→ ASSIGNMENT
Go through the records and copy each line where the string "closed" occurs.

▼▼▼

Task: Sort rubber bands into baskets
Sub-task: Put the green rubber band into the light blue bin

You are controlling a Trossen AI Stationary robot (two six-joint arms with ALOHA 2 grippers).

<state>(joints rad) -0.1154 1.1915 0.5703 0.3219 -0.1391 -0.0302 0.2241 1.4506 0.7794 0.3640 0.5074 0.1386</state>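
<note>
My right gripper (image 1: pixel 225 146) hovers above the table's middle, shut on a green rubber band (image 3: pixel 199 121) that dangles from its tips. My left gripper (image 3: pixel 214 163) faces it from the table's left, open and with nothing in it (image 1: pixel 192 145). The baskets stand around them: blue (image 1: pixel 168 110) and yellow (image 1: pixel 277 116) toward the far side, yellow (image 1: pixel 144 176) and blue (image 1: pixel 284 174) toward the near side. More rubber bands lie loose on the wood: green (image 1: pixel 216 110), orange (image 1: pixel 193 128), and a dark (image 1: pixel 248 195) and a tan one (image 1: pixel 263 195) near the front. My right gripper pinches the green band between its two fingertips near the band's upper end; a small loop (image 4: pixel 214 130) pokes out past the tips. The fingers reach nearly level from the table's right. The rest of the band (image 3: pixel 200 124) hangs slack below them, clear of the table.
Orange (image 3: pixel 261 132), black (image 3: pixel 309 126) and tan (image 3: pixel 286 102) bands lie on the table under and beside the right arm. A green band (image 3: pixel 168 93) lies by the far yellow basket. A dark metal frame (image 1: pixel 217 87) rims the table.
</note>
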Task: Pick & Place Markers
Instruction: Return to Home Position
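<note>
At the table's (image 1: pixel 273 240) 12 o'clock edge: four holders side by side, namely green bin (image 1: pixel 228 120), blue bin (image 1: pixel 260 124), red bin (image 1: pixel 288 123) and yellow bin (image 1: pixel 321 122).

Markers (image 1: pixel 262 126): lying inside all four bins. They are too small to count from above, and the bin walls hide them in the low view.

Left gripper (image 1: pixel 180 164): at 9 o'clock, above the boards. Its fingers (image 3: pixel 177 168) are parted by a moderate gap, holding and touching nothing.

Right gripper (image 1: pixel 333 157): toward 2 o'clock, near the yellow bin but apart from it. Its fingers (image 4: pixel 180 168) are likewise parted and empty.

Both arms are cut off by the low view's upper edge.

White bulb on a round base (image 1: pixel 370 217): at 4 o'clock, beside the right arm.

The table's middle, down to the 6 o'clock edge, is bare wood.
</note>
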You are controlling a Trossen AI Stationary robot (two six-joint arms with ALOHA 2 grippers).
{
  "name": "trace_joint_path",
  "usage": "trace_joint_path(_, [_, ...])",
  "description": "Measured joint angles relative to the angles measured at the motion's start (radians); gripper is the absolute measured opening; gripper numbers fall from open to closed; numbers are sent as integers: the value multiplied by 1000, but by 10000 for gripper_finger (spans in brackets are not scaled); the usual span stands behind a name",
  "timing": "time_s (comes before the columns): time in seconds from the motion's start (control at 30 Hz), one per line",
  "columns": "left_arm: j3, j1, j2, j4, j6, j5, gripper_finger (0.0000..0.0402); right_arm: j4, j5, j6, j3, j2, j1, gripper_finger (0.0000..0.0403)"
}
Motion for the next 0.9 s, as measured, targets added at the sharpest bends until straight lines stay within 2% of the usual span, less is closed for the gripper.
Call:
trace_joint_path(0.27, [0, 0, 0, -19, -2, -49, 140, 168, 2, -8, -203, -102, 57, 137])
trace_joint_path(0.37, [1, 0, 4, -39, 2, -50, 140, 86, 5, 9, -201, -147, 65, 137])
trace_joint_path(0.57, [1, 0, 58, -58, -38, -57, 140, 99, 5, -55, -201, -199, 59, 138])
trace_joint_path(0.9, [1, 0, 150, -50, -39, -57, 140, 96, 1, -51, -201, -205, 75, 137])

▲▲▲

→ TASK OUTPUT
  "description": "Measured joint angles relative to the angles measured at the motion's start (radians); gripper is the absolute measured opening; gripper numbers fall from open to closed; numbers are sent as integers: the value multiplied by 1000, but by 10000 for gripper_finger (spans in brackets are not scaled); the usual span stands behind a name",
Motion for the next 0.9 s, as measured, targets added at the sharpest bends until straight lines stay within 2% of the usual span, less is closed for the gripper.

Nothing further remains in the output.